Congressional leaders may face a long fight to secure former president Donald Trump's documents.

Happy Wednesday! If Atlanta Braves pitcher Charlie Morton can throw a perfect inning in Game 1 of the World Series on a broken leg, you can make it through today.

Quick Hits: Today’s Top Stories

  • Following Monday’s military coup in Sudan, Sudanese Gen. Abdel Fattah al-Burhan said Tuesday that Prime Minister Abdalla Hamdok is safe and will be returned to his home “today or tomorrow.” al-Burhan defended the military’s actions as necessary to stave off a civil war and vowed to gradually restore internet access across the country. National Security Adviser Jake Sullivan said yesterday the Biden administration has been working with regional leaders to push the Sudanese military to cease any violence against civilians, release any detainees, and “get back on a democratic path.”

  • Under Secretary of Defense for Policy Colin Kahl told the Senate Armed Services Committee on Tuesday that Pentagon officials believe ISIS-K could be capable of carrying out attacks on U.S. soil in the next six to 12 months. al-Qaeda, Kahl claimed, is “a year or two” away from regaining such capabilities.

  • The Associated Press reported Monday that U.S. officials believe Iran was behind last week’s drone strike on an American military outpost in Syria. The attack did not result in any reported injuries or deaths, but the officials said the drones used were Iranian and that Iran “appears to have facilitated their use.” Pentagon spokesperson John Kirby declined to provide attribution for the attack in a press briefing Monday, but he noted it was similar in nature to previous strikes from Shia militia groups.

  • President Joe Biden on Tuesday announced his intent to nominate acting Federal Communications Commission Chair Jessica Rosenworcel to lead the agency on a permanent basis. He also named Public Knowledge co-founder Gigi Sohn to serve as the third Democratic commissioner on the FCC’s five-member commission.

  • A Food and Drug Administration advisory panel voted unanimously on Tuesday to back the Pfizer-BioNTech COVID-19 vaccine for children ages 5 to 11. The reduced dosage vaccine could be formally authorized by the FDA and Centers for Disease Control as early as this week.

Executive Privilege Throwdown

(Photograph of Donald Trump by Saul Loeb / AFP via Getty Images.)

On Monday night—for the second time in about as many weeks—the Biden administration rejected an attempt by former President Donald Trump to withhold documents from congressional investigators probing the January 6 attack on the Capitol.

“President Biden has determined that an assertion of executive privilege is not in the best interests of the United States, and therefore is not justified,” White House Counsel Dana Remus wrote in a letter to National Archivist David Ferriero, instructing him to provide the relevant materials to the January 6 Select Committee in about a month barring an intervening court order. In a briefing earlier this month, press secretary Jen Psaki said the administration will “evaluate questions of privilege on a case-by-case basis,” but it has thus far primarily sided against its predecessor.
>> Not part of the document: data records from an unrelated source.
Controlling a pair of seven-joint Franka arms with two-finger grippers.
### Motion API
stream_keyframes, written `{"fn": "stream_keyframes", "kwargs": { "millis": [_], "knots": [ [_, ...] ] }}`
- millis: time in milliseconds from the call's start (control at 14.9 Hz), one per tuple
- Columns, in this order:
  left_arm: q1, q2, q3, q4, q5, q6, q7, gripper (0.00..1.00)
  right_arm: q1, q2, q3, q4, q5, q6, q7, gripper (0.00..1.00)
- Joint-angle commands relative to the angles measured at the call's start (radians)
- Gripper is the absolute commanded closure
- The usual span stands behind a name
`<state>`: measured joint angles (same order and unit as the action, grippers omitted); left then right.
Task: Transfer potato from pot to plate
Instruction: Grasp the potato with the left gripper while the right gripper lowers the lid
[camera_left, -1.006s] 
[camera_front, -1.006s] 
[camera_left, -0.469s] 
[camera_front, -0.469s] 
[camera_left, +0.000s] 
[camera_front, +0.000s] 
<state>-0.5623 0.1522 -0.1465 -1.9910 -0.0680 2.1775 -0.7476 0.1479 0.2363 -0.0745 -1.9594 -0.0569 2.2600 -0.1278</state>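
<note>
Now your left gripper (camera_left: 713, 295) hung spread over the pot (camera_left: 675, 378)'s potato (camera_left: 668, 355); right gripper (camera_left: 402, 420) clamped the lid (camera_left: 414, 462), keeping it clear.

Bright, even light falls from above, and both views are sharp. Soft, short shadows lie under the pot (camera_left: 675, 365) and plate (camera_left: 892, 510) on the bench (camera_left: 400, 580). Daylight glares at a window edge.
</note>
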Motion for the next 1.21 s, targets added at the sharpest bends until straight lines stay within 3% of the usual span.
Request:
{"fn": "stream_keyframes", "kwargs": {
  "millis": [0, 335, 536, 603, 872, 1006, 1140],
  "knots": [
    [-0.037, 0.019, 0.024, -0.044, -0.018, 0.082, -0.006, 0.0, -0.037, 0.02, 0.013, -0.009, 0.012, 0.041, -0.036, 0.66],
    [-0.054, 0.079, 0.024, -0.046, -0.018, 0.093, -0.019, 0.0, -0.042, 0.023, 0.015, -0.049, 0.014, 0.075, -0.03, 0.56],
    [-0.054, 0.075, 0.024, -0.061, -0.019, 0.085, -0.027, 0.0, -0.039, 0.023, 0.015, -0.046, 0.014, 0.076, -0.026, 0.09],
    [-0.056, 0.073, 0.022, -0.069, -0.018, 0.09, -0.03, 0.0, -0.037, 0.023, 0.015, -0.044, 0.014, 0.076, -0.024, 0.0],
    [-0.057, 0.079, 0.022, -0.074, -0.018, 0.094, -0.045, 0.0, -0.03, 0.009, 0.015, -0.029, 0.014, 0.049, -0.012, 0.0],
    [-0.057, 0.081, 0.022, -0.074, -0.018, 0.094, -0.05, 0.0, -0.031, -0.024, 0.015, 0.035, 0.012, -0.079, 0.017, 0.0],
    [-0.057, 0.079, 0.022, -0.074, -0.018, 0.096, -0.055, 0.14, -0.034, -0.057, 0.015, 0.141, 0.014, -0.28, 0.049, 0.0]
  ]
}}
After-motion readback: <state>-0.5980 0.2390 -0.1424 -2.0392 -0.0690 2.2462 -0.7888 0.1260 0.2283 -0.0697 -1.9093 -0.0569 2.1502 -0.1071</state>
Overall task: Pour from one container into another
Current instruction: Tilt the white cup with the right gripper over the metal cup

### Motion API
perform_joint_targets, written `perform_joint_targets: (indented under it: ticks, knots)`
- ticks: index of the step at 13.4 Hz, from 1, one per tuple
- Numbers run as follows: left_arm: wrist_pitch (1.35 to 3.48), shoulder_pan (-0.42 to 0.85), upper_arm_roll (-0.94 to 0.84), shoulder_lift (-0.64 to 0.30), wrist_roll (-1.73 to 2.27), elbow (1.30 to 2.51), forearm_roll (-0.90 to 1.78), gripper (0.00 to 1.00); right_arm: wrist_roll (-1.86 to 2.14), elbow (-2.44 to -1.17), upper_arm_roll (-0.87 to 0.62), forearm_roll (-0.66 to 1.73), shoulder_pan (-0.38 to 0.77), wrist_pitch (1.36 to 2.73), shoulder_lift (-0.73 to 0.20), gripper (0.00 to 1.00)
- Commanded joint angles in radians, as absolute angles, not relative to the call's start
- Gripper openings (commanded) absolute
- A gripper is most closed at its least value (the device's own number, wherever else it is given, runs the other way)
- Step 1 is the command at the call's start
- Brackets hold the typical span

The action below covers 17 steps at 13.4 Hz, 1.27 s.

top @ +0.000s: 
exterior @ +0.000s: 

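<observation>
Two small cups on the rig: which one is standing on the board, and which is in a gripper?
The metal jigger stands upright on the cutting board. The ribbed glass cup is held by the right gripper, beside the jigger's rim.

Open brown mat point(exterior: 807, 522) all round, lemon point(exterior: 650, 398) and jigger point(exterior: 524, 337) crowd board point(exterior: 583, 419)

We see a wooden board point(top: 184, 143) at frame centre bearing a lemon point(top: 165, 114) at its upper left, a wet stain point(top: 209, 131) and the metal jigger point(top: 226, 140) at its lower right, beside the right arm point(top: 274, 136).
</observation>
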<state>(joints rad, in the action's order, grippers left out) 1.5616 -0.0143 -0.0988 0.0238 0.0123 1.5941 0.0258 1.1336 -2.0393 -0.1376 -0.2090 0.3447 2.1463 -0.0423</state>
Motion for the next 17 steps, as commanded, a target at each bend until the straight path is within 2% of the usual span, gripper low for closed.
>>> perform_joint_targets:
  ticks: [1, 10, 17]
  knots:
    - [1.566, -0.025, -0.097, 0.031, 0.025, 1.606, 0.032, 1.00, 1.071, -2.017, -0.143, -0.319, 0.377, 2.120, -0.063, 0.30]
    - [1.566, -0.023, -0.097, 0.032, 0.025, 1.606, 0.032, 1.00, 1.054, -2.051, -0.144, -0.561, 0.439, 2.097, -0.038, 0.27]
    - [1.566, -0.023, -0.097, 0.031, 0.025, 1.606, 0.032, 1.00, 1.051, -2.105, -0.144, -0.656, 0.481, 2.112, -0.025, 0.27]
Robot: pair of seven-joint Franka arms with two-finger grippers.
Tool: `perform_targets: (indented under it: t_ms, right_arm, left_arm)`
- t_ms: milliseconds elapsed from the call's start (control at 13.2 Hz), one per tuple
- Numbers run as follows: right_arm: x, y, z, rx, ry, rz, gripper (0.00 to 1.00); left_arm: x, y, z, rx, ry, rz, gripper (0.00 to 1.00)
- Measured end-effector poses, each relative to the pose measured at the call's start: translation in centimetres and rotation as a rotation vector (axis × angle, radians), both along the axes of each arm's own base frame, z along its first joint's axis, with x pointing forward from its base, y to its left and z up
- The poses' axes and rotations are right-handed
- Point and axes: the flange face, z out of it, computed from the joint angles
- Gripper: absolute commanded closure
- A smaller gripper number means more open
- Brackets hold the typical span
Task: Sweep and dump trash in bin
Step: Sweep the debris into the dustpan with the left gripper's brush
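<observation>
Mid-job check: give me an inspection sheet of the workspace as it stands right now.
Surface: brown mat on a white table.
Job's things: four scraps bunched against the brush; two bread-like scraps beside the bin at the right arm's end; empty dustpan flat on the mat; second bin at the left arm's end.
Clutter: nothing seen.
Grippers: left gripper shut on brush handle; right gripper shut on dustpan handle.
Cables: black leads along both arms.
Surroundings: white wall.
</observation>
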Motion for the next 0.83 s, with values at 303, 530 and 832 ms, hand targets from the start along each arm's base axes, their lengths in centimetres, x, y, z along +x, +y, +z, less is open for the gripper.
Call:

The entire situation is rather unusual—and Remus acknowledged that in an earlier letter justifying Biden’s position. “The insurrection that took place on January 6, and the extraordinary events surrounding it, must be subject to a full accounting to ensure nothing similar ever happens again,” she wrote. “Constitutional protections of executive privilege should not be used to shield, from Congress or the public, information that reflects a clear and apparent effort to subvert the Constitution itself.”

Lawmakers are seeking pretty much any information—call logs, schedules, notes—that could shed light on Trump and his advisers’ actions on January 6, as well as any communication they may have had with pro-Trump rally organizers ahead of the riot. The committee says it has already secured “thousands of pages of documents” from various tech and social media companies, but the National Archives is in possession of arguably the most sensitive and revealing presidential materials.

In an effort to keep such information out of Congress’ hands, Trump filed a lawsuit against both the National Archivist and the committee after Biden first declined to assert executive privilege on his behalf—a move the former president chastised in the suit as a “political ploy.”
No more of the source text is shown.